#### Exercise brief:
Only the lines from the one containing "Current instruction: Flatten" through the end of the data are wanted, reproduced exactly and without pictures.

━━━━━━━━━━━━━━━━━━━━

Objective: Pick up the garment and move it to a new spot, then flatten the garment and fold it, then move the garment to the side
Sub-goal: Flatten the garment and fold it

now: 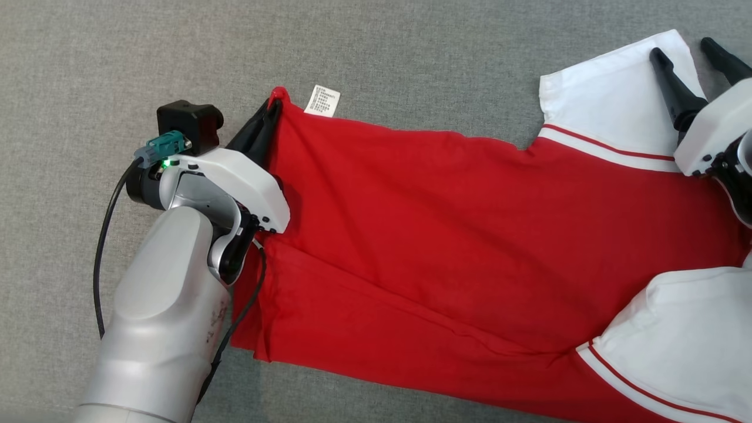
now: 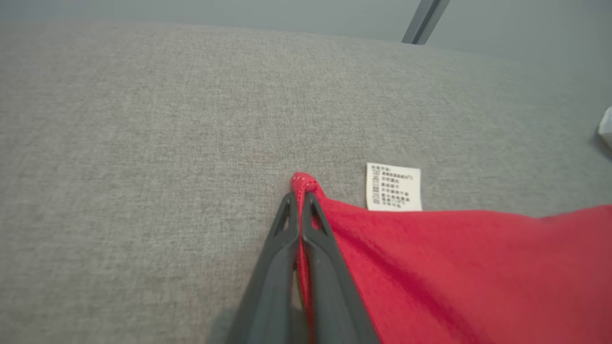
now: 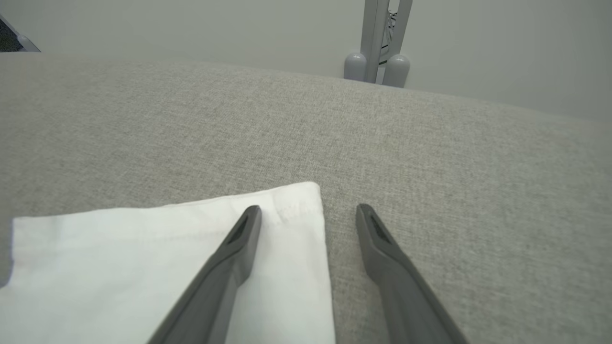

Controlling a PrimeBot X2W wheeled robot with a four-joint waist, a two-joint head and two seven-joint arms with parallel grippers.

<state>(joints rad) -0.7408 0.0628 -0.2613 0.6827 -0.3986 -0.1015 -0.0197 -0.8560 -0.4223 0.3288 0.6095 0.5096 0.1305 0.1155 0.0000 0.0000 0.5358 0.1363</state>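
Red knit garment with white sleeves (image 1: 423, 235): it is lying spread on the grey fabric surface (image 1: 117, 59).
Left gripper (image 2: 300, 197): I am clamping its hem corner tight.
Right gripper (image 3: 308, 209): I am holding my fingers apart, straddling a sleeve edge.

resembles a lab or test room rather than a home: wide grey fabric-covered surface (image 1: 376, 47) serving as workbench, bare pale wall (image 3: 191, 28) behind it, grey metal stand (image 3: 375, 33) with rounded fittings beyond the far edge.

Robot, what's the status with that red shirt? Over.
Left end effector shut on red shirt corner. Right end effector open, astride white sleeve edge. Care label beside corner, not obstructing.
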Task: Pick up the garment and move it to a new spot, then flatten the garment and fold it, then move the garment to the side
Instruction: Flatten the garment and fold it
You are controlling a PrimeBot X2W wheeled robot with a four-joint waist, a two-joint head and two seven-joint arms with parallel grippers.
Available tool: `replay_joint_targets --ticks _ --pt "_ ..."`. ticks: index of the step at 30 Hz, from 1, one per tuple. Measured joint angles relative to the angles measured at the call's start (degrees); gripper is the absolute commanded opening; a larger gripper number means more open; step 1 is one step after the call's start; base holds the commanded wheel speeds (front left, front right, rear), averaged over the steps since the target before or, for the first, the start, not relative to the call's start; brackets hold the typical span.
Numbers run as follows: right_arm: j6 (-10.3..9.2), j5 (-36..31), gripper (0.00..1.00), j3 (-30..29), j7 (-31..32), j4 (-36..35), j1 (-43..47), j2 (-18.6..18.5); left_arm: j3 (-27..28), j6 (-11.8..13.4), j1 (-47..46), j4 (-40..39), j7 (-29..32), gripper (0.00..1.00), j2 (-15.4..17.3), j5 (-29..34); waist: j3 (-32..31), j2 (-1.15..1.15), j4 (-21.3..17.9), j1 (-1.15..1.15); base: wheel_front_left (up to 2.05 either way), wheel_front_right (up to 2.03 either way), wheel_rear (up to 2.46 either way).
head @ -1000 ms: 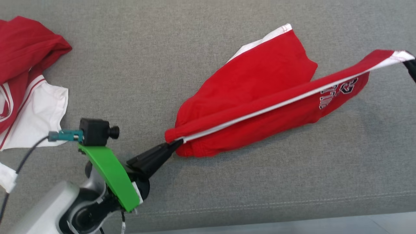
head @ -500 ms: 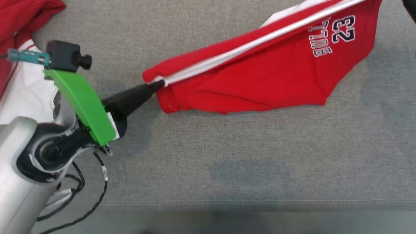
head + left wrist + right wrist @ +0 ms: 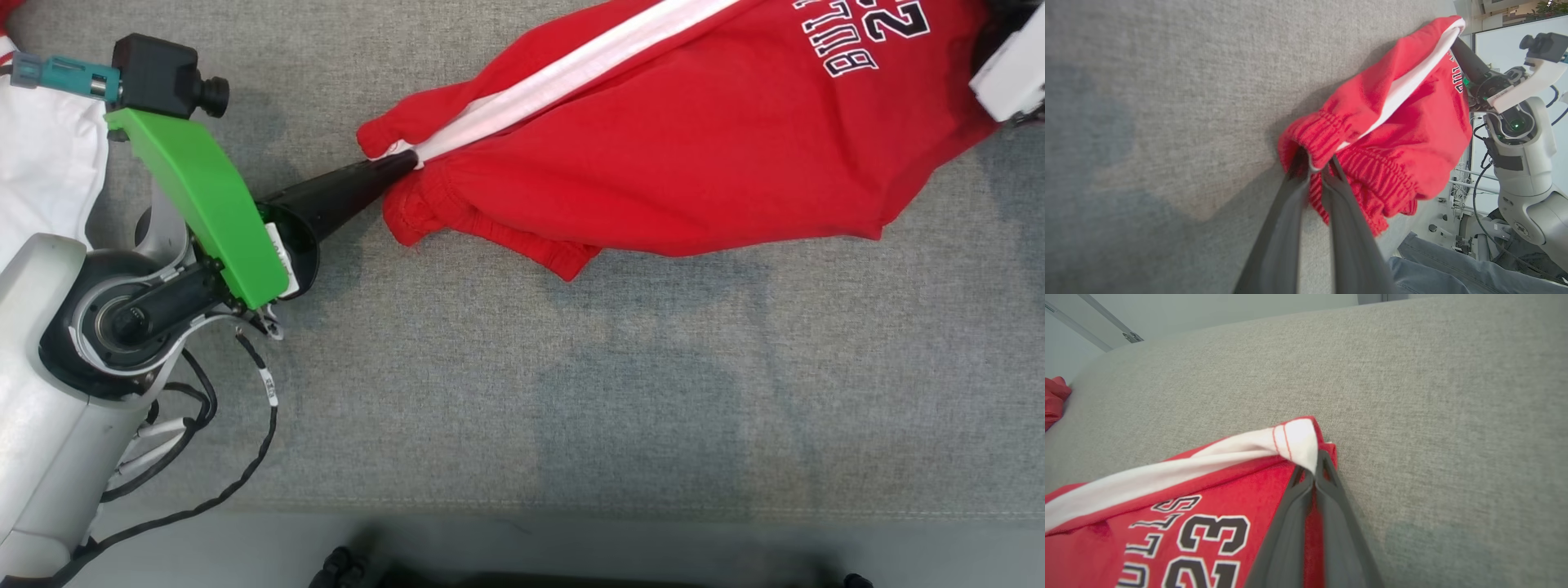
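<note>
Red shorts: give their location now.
Head view, upper centre to right: the red shorts hang over the grey cushion, held between the left gripper at the waistband and the right gripper at the hem.

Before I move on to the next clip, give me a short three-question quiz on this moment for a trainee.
1. True or false: the left gripper is shut on the waistband of the red shorts.
2. What does the right gripper hold? A) the shorts' corner at the end of the white stripe; B) a drawstring; C) nothing.
3. Fill in: the number printed on the shorts is ___.

Key: 1 true; 2 A; 3 23.
</note>
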Motion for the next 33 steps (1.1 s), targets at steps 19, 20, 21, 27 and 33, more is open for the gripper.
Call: replay_joint_targets --ticks 19,20,21,27,33 --pt "2.1 -4.3 1.0 3.1 -8.9 15.7 -0.4 7.6 -1.4 -5.9 1.5 5.8 -7.8 1.0 -3.0 8.0 -6.8 0.0 -1.5 0.0 0.0 0.0 0.0" --pt "2.41 -4.3 1.0 3.0 -9.9 16.0 0.4 8.0 -1.3 -6.1 1.6 5.9 -10.1 1.0 -2.2 11.5 -7.5 0.0 -1.6 0.0 0.0 0.0 0.0" --pt "2.46 -4.3 1.0 3.0 -11.0 16.2 1.4 8.2 -1.0 -6.1 1.7 6.0 -12.8 1.0 -1.2 15.0 -8.2 0.0 -1.7 0.0 0.0 0.0 0.0" --pt "2.89 -4.0 1.0 1.9 -16.2 18.8 7.2 8.1 0.7 -5.5 8.0 7.1 -25.7 1.0 -0.3 24.8 -12.6 0.0 -1.9 0.0 0.0 0.0 0.0" --pt "3.08 1.7 1.0 -0.5 -17.2 24.2 14.1 8.9 -1.8 -1.7 15.9 9.7 -35.8 1.0 -2.6 32.1 -17.3 0.0 -1.4 -0.01 0.0 0.0 0.0"
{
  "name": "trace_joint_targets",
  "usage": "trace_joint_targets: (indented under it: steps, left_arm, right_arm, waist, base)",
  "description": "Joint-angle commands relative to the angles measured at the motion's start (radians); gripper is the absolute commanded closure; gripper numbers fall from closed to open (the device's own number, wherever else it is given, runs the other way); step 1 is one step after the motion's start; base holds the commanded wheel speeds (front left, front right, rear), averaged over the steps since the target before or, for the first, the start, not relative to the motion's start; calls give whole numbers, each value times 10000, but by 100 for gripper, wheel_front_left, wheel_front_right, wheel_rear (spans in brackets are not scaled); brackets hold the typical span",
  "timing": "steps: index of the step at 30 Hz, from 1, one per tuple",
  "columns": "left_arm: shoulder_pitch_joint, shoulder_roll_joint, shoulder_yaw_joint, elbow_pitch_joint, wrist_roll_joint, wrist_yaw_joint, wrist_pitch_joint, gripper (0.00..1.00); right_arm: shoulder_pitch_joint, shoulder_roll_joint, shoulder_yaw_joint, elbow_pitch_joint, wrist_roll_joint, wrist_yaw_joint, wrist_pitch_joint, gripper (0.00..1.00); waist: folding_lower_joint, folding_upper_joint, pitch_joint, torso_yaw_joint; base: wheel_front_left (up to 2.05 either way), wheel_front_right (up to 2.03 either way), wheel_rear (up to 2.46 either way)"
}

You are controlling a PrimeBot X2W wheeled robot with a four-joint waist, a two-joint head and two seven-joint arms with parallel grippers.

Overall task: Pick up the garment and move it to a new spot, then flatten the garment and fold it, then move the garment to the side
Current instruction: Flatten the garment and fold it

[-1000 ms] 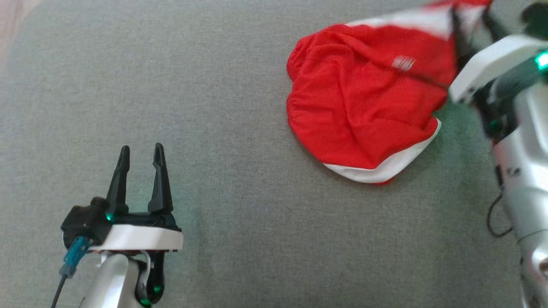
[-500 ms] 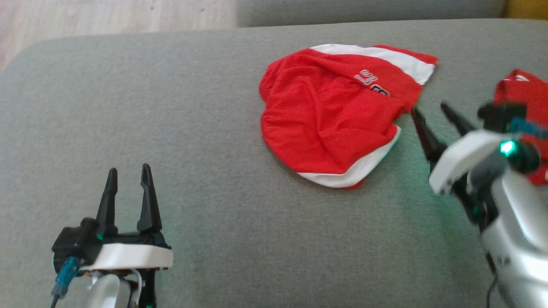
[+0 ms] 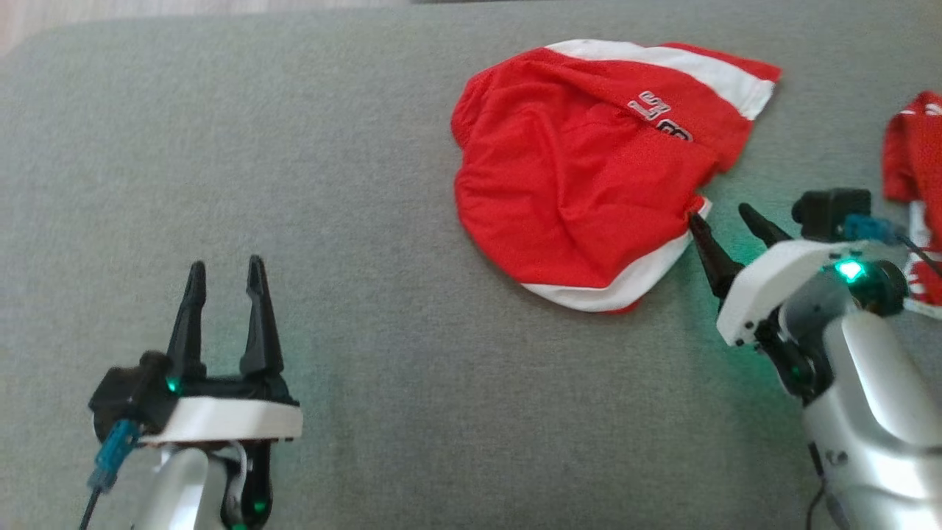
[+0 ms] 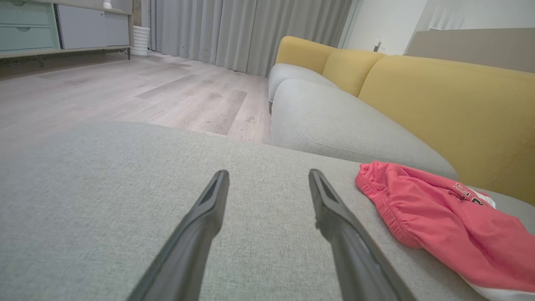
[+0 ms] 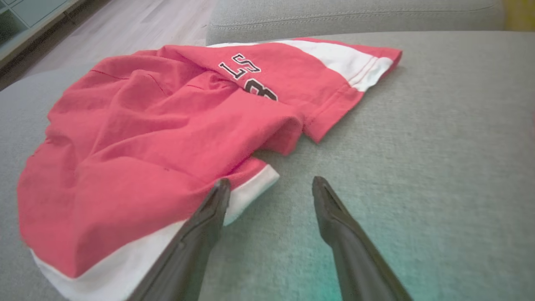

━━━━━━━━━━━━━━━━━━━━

#### Completed exercise:
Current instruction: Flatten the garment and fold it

[-1000 ms] 
[-500 ms] 
[+0 ms] 
[+0 ms] 
[+0 ms] 

The response is now done.